Only a number is wanted here: the count of lines in the data below where the string "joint" occurs.

◆ ◆ ◆ ◆ ◆

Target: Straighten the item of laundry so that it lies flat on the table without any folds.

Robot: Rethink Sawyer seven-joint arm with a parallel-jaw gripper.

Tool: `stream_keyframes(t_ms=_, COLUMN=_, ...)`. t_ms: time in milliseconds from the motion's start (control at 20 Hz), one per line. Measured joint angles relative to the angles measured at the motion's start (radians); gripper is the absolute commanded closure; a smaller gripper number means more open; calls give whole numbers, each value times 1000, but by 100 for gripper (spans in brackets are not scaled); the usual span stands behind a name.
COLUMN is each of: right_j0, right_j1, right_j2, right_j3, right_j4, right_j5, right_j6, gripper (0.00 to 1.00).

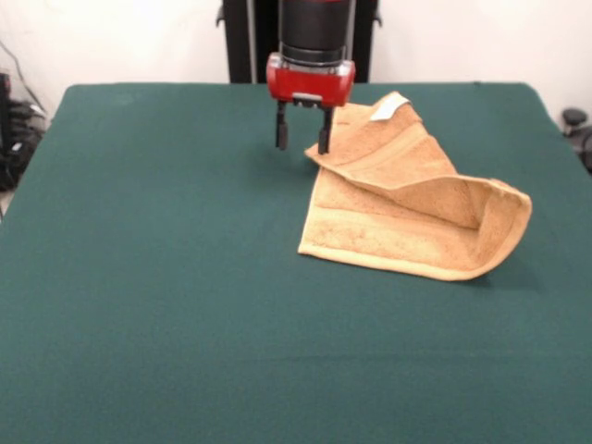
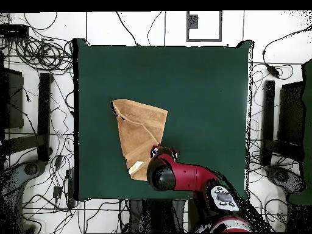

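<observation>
The orange-tan towel (image 1: 416, 208) lies on the green table (image 1: 166, 277), right of centre in the front view. It is folded over itself, with a raised fold at its right end and the white tag (image 1: 388, 107) at the far corner. My gripper (image 1: 303, 137) hangs open and empty just above the table, beside the towel's far left edge. In the overhead view the towel (image 2: 140, 134) lies left of centre on the table (image 2: 207, 91), and the arm (image 2: 177, 173) covers the gripper at the towel's near right edge.
The black pedestal (image 1: 245, 42) stands behind the table's far edge. Cables and black stands (image 2: 42, 109) lie on the floor around the table.
</observation>
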Motion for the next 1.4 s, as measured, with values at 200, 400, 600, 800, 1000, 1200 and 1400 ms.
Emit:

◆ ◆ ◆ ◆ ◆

Exercise result:
2